[VL] SIGSEGV in IOThreadPool during HDFS scan

### Backend

VL (Velox)

### Bug description

When running TPC-DS or heavy scan workloads on HDFS with `IOThreads > 0` and `SplitPreloadPerDriver > 0`, the JVM process has a change to crash with SIGSEGV inside `jni_NewStringUTF` during `hdfsGetPathInfo()`. The crashing thread is a `CPUThreadPoolN` thread used for async split preloading.

**Expected behavior**: HDFS file operations should work reliably on IOThreadPool threads across consecutive preload tasks.

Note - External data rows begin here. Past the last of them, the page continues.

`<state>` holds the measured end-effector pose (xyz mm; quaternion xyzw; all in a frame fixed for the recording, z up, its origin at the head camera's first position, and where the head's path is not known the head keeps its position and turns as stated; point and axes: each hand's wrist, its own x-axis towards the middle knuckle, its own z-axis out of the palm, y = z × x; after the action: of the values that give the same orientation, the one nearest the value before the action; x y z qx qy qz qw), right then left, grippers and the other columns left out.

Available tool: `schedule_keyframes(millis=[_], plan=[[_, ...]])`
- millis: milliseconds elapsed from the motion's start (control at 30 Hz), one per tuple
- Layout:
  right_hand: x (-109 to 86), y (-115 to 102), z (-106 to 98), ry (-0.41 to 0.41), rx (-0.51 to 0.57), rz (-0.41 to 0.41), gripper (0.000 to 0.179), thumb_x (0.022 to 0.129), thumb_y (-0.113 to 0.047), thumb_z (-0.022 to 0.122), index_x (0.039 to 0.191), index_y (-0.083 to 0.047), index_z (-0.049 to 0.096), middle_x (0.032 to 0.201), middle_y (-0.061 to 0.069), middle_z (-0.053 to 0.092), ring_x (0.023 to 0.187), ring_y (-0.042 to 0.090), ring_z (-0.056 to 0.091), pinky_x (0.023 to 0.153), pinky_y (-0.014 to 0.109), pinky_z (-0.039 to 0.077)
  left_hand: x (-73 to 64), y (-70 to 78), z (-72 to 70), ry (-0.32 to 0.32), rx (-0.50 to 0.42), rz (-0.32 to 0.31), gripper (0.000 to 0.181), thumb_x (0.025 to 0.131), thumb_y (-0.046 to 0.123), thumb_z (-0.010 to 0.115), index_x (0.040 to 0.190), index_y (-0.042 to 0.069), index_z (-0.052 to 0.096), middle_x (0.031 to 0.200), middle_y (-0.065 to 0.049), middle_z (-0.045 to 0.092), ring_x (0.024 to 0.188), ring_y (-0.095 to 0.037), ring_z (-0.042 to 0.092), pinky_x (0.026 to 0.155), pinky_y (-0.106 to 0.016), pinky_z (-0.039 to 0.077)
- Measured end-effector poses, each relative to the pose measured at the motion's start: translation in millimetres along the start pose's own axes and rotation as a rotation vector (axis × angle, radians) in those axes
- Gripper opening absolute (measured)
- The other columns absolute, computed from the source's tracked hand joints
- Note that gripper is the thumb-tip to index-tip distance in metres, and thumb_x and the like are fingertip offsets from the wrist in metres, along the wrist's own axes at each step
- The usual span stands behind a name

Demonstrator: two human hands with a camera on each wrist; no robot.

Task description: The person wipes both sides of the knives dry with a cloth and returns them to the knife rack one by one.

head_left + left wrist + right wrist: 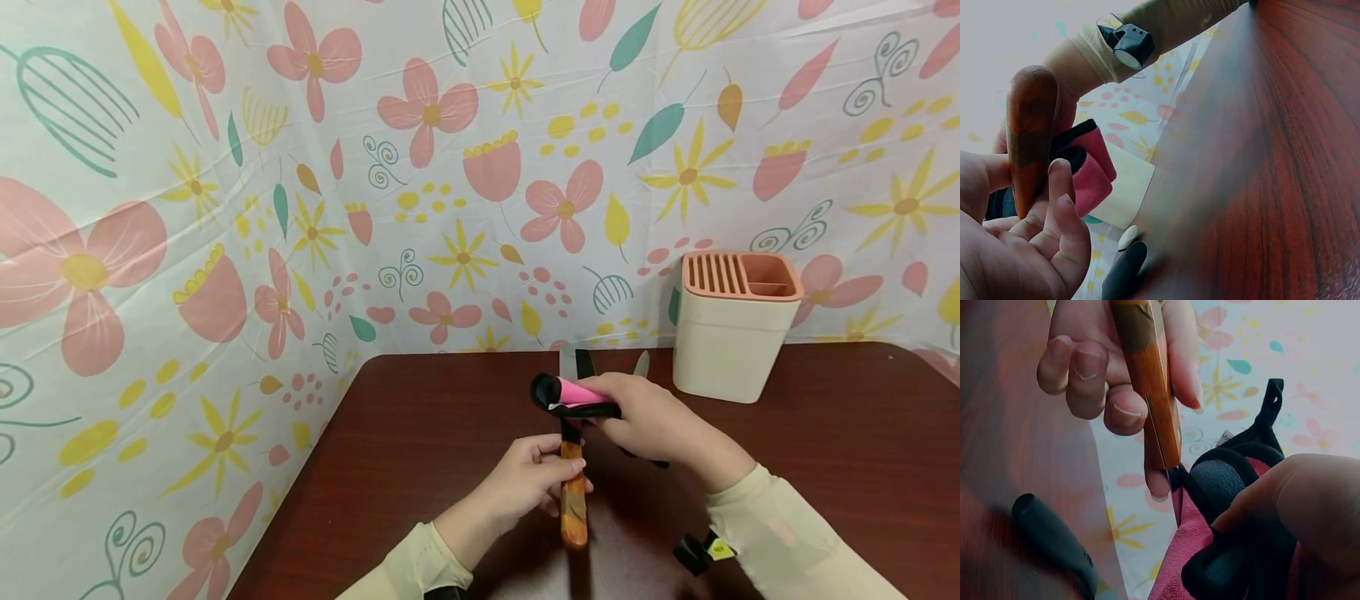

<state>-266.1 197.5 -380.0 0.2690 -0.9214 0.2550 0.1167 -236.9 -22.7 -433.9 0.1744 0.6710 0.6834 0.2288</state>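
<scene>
My left hand [525, 479] holds a knife by its wooden handle [573, 504], fingers and thumb around it. The blade [567, 360] points away from me, its middle hidden behind a folded pink and dark cloth [583, 393]. With the thumb on top, my right hand [651, 415] grips that cloth around the blade, just beyond the handle. In the right wrist view, the blade enters the cloth [1175, 565] right at the handle's end [1163, 440]. A hanging loop [1269, 403] sticks out from the cloth's dark edging.
A second knife with a black handle [1054, 540] lies on the dark wooden table [420, 417], partly under my right hand; its blade tip [642, 363] shows beyond. A cream knife block [731, 346] with a pink slotted top stands at the back right, before flowered cloth [450, 208].
</scene>
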Motion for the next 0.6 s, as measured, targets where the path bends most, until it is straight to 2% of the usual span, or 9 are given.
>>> schedule_keyframes(millis=[133,300,433,600], plan=[[-0.3,-1.7,0.4,-0.011,0.013,-0.018,0.041,0.087,-0.009,0.074,0.125,-0.024,0.072,0.109,-0.007,0.072,0.09,0.011,0.06,0.082,0.037,0.051,0.1,-0.4,-1.4,0.014,-0.001,-0.002,0.021,0.098,0.017,0.067,0.116,0.007,0.068,0.089,-0.013,0.078,0.06,-0.007,0.068,0.047,-0.022,0.049],[-0.4,-5.1,-2.9,-0.066,0.128,-0.054,0.044,0.087,-0.004,0.07,0.122,-0.031,0.071,0.095,-0.014,0.069,0.082,0.008,0.057,0.075,0.027,0.047,0.6,1.1,-4.2,0.038,-0.004,0.009,0.024,0.098,0.017,0.067,0.12,0.008,0.068,0.087,-0.007,0.077,0.061,-0.007,0.068,0.047,-0.021,0.048],[-1.8,-8.2,-6.3,-0.115,0.223,-0.088,0.044,0.088,-0.003,0.069,0.121,-0.033,0.07,0.089,-0.013,0.069,0.079,0.006,0.057,0.072,0.024,0.046,0.5,2.8,-6.1,0.047,0.008,0.029,0.024,0.099,0.016,0.066,0.121,0.008,0.069,0.084,-0.002,0.075,0.06,-0.006,0.067,0.048,-0.021,0.048],[-2.5,-10.2,-6.8,-0.128,0.255,-0.113,0.044,0.088,-0.003,0.069,0.12,-0.033,0.07,0.086,-0.013,0.068,0.078,0.005,0.057,0.072,0.023,0.046,0.3,3.5,-7.9,0.044,0.017,0.038,0.026,0.1,0.018,0.065,0.124,0.007,0.069,0.082,0.0,0.074,0.06,-0.006,0.066,0.048,-0.022,0.048]])
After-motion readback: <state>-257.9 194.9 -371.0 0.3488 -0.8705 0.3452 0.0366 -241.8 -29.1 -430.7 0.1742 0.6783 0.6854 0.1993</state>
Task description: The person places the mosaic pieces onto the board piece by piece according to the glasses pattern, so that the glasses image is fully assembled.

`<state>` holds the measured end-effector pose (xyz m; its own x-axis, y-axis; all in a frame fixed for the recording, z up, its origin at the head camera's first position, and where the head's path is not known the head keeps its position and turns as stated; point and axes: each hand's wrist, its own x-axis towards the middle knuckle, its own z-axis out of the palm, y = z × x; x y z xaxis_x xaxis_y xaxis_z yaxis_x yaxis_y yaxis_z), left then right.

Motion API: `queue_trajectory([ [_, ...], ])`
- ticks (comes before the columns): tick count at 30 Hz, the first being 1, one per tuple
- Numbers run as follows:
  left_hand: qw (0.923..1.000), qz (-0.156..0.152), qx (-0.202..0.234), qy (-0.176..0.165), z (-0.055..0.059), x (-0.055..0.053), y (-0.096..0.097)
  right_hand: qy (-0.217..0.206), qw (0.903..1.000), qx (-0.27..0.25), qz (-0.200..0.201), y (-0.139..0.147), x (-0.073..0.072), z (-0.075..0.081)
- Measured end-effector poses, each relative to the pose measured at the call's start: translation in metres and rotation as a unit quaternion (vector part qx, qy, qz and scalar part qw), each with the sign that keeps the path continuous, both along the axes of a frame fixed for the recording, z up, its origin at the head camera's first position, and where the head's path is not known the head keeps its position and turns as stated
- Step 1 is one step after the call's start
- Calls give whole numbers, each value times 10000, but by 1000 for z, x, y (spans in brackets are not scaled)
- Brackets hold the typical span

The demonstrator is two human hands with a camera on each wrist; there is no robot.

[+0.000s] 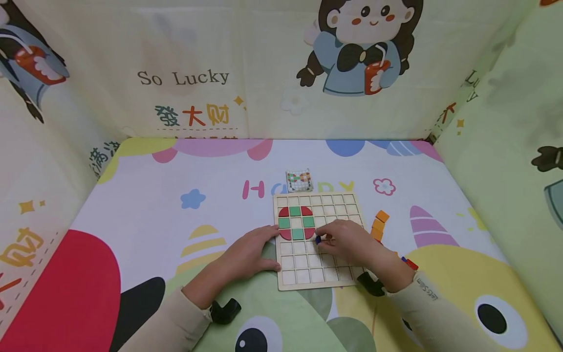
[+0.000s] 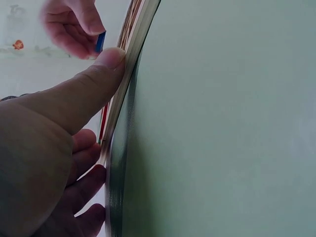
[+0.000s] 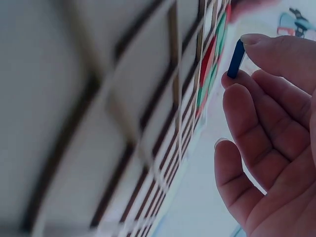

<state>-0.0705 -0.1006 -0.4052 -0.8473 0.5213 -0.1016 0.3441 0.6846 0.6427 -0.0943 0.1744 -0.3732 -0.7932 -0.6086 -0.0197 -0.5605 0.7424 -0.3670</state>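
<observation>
A wooden grid board [image 1: 303, 263] lies on the table, its upper left cells filled with red corner tiles [image 1: 284, 211] and green square tiles [image 1: 294, 211] in a ring. My left hand [image 1: 248, 254] rests along the board's left edge, thumb and fingers spread against it, as the left wrist view shows too. Just right of the ring, my right hand [image 1: 347, 242] pinches a small blue tile [image 3: 237, 59] between thumb and index finger, held above the grid. In the right wrist view the tile is seen edge-on, apart from the board.
Behind the board lies a small pattern card [image 1: 299, 181] with a coloured grid design. Orange tiles [image 1: 379, 225] lie right of the board. Red tiles [image 1: 412, 264] are near the right wrist, partly hidden by the arm. A printed cloth [image 1: 228, 190] covers the table.
</observation>
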Motion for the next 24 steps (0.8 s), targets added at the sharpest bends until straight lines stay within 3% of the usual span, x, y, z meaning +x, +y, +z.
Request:
queue_trajectory([
  [5, 10000, 6, -11, -11, 0, 0, 0, -56, 9996, 211, 170, -19, 4, -2],
  [15, 10000, -17, 23, 27, -1, 0, -1, 266, 9964, 224, 777, -41, 4, -7],
  [24, 10000, 9, -35, 14, -1, 0, -1, 117, 9965, 331, 757, -54, 5, -5],
])
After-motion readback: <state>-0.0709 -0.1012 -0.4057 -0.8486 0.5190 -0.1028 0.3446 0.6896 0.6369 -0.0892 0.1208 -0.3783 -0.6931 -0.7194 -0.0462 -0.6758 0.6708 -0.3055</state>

**Actual behavior**: After a certain number of tasks, the IOThreadPool thread crashes with SIGSEGV when calling `hdfsGetPathInfo()` via `libhdfs.so`.

## Root cause

`libhdfs.so` caches `JNIEnv*` in an ELF thread-local (`__thread`) variable after the first `AttachCurrentThread` on each thread. The cached env is returned on all subsequent calls without re-validation (confirmed by disassembly of `libhdfs.so`'s `getJNIEnv` function).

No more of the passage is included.